─── DATASET CONTENT
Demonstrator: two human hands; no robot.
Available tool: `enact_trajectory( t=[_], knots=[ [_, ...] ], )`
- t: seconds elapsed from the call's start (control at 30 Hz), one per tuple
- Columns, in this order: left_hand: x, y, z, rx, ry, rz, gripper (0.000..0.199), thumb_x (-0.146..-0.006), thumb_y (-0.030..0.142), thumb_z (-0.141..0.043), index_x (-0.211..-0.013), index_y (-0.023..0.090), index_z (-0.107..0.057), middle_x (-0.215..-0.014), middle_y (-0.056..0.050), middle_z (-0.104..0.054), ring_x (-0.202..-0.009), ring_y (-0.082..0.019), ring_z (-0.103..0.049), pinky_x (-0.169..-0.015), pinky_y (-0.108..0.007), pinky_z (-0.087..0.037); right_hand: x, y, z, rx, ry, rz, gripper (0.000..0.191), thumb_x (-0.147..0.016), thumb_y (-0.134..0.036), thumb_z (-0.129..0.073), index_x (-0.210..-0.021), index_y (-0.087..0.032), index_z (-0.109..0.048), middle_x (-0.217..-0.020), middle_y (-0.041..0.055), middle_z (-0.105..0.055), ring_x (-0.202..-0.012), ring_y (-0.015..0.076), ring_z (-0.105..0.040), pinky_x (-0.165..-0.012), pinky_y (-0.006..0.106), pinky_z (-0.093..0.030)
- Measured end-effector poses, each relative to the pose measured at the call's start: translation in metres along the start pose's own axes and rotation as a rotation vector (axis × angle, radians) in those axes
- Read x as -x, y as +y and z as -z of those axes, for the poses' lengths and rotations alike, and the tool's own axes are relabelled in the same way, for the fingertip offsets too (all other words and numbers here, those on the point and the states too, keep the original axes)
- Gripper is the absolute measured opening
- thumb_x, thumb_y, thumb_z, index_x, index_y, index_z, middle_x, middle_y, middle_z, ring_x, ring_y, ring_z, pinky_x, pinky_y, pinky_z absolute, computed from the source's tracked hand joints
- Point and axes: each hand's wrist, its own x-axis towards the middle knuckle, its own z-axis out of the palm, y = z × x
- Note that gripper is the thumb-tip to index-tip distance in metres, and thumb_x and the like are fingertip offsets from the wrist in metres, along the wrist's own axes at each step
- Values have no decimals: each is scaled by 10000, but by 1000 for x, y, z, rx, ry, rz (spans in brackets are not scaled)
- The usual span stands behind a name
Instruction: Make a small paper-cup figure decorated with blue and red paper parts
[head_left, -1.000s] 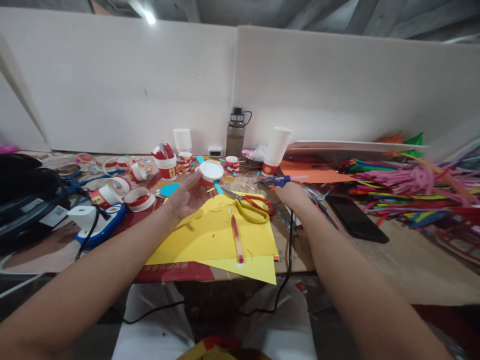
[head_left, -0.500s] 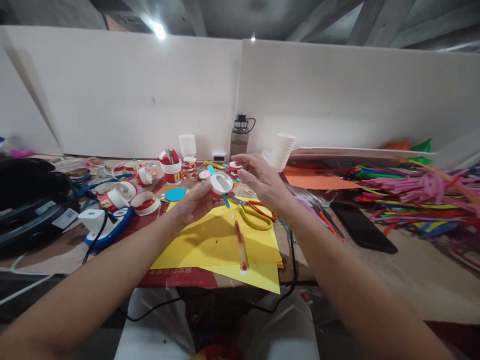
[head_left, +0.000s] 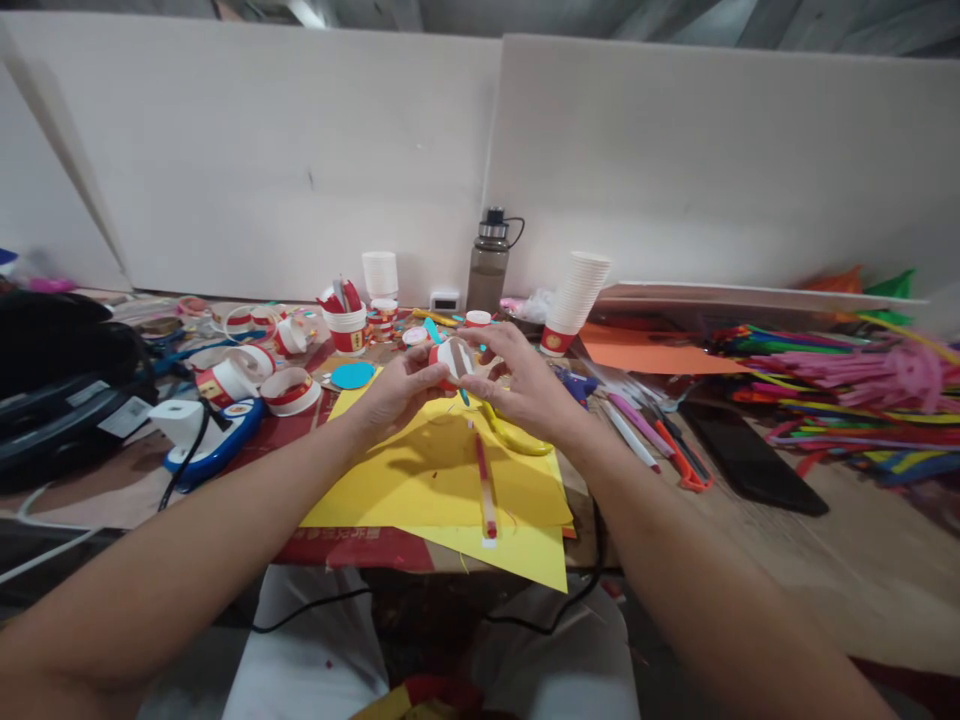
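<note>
We hold one cup piece [head_left: 450, 352], white with red side, above the yellow paper [head_left: 420, 485], near its far edge. Our left hand [head_left: 403, 394] is closed on its left side, gripping it. Our right hand [head_left: 519, 382] is half curled at its right side, with the thumb against it; whether this hand also grips, we cannot tell. Two teal strips [head_left: 432, 331] show beside the piece, one behind and one below.

We count one red pen [head_left: 484, 480] on the paper, one blue disc [head_left: 352, 376], one bottle [head_left: 488, 282], one phone [head_left: 750, 455], two stacks of white cups [head_left: 576, 298] and at least four cut rings [head_left: 291, 403] at the left. The pipe cleaners [head_left: 840, 365] are too many to count.

The paper reaches the near edge of the table [head_left: 840, 565]. At the left, the power strip [head_left: 217, 445] and the rings make the space narrow. For moving we have the most room at the right, where brown surface lies between the phone and the near edge.

This surface is flat, with small scraps scattered near the middle. Behind it stand two white boards [head_left: 300, 130], and grey beams [head_left: 832, 25] show above.
</note>
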Motion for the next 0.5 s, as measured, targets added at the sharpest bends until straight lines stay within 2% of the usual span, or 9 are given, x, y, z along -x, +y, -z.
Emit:
enact_trajectory(
  t=[0.27,0.5],
  knots=[
    [0,-1,0,-44,23,-24,319,-686,307,-812,-956,178,-701,-901,-31,-694,-746,-115,-628,-715,-232,-499,0,-3,-3,15,11,-33,460,-827,-326,-672,-1261,-260,-533,-1225,91,-484,-898,165,-563,-747,346,-554],
    [0,-3,2,-57,-14,4,381,-684,324,-811,-1016,174,-699,-931,-45,-685,-782,-127,-627,-721,-242,-516,-1,3,-7,-19,37,-34,408,-807,-276,-695,-1193,-253,-562,-1194,75,-520,-844,138,-571,-711,314,-569]
  ],
)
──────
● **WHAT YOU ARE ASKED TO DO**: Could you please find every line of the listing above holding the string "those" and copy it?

● **SOLUTION TO THIS TASK**:
- Measured end-effector poses, each relative to the pose measured at the call's start: translation in metres along the start pose's own axes and rotation as a rotation vector (axis × angle, radians) in those axes
- Read x as -x, y as +y and z as -z of those axes, for the poses' lengths and rotations alike, and the tool's own axes are relabelled in the same way, for the fingertip offsets too (all other words and numbers here, those on the point and the states too, keep the original axes)

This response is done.